昭和10年代から20年代前半にかけて優等客車に取り付けられた冷房装置の多くはKM型と言われるものです。
マイテ49冷凍機箱実寸_1.png1979年に16番のつばめ客車を製作する際にこのKM型冷房装置の資料がほとんど無かったので、交通科学館(現交通科学博物館)に展示されていたマイテ49の床下にもぐって冷房装置の実寸測定と、写真を撮りました。
当時は、マイテ49だけでなく、マロネフ59の床下にもKM型冷房装置が付いていたと記憶しています。(現在の交通科学博物館に展示されているマロネフ59には付いていません)

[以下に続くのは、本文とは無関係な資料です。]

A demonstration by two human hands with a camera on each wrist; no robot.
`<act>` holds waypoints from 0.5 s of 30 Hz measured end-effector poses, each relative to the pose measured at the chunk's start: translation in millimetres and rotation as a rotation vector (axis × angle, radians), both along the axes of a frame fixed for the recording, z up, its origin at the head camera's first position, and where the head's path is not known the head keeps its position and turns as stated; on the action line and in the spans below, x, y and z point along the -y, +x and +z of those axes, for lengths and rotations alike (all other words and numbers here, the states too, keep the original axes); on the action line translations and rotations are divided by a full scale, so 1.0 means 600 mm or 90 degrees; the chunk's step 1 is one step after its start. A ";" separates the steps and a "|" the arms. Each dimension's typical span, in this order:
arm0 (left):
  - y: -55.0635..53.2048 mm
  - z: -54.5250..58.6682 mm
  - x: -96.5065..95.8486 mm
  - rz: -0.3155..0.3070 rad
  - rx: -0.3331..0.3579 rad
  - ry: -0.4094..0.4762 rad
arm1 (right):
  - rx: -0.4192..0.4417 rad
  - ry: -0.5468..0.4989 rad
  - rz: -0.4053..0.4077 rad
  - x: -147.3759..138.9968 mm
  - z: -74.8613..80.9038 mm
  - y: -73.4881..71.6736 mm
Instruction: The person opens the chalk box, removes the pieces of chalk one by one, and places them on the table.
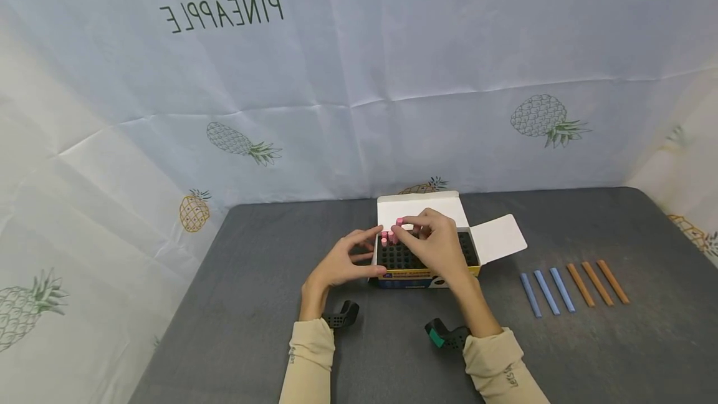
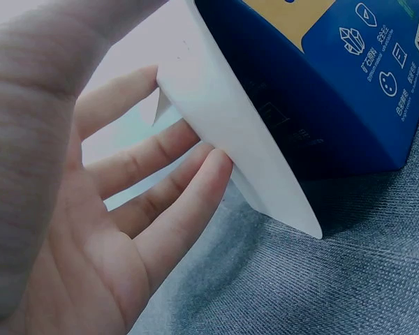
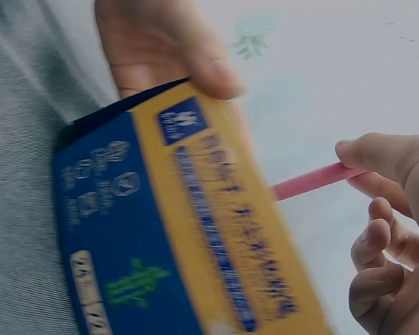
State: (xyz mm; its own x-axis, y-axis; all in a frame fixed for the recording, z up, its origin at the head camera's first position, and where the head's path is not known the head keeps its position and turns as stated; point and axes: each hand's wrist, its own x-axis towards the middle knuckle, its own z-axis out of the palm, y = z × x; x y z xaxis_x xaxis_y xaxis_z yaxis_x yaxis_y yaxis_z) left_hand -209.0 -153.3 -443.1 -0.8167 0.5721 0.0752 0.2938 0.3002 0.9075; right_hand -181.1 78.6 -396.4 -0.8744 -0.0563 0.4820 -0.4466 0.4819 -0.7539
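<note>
A blue-and-yellow cardboard chalk box (image 1: 412,282) stands on the table with its white lid raised. Inside is a black holder (image 1: 397,259) full of round holes. Several pink chalk sticks (image 1: 384,242) stand upright at its left end. My right hand (image 1: 440,243) pinches a pink chalk stick (image 3: 311,183) between thumb and fingertips, its lower end behind the box's top edge in the right wrist view. At the left end, my left hand (image 1: 343,262) holds the box, thumb at the front corner and fingertips against a white end flap (image 2: 227,125).
To the right of the box lie three blue chalk sticks (image 1: 546,292) and three orange-brown chalk sticks (image 1: 597,283) in a row. A white side flap (image 1: 499,239) sticks out at the box's right end. A pineapple-print cloth (image 1: 359,142) hangs behind the dark table.
</note>
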 end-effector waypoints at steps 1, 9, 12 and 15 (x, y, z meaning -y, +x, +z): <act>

写真は、カラーだと退色して将来使えなくなるのを気にして、わざわざ白黒で撮影したのですが、その写真自体行方不明となっています。
この前、家で探していたら、実寸を書いた資料が出てきましたので公開します。
これはKM型冷房装置を構成する機器の一つで床下で一番よく目立つ冷凍機箱です。おそらく、KM2,3,7で共通と思われます。(マイテ49は当初KM3が取り付けられ、後にKM7に改造されています)
寸法は、実寸はcm単位で書いてあり、1/80の寸法をmm単位で併記してあります。
西暦2010年時点で16番の製品では、KM型冷房装置を正しく表現した製品は販売されていないはずです。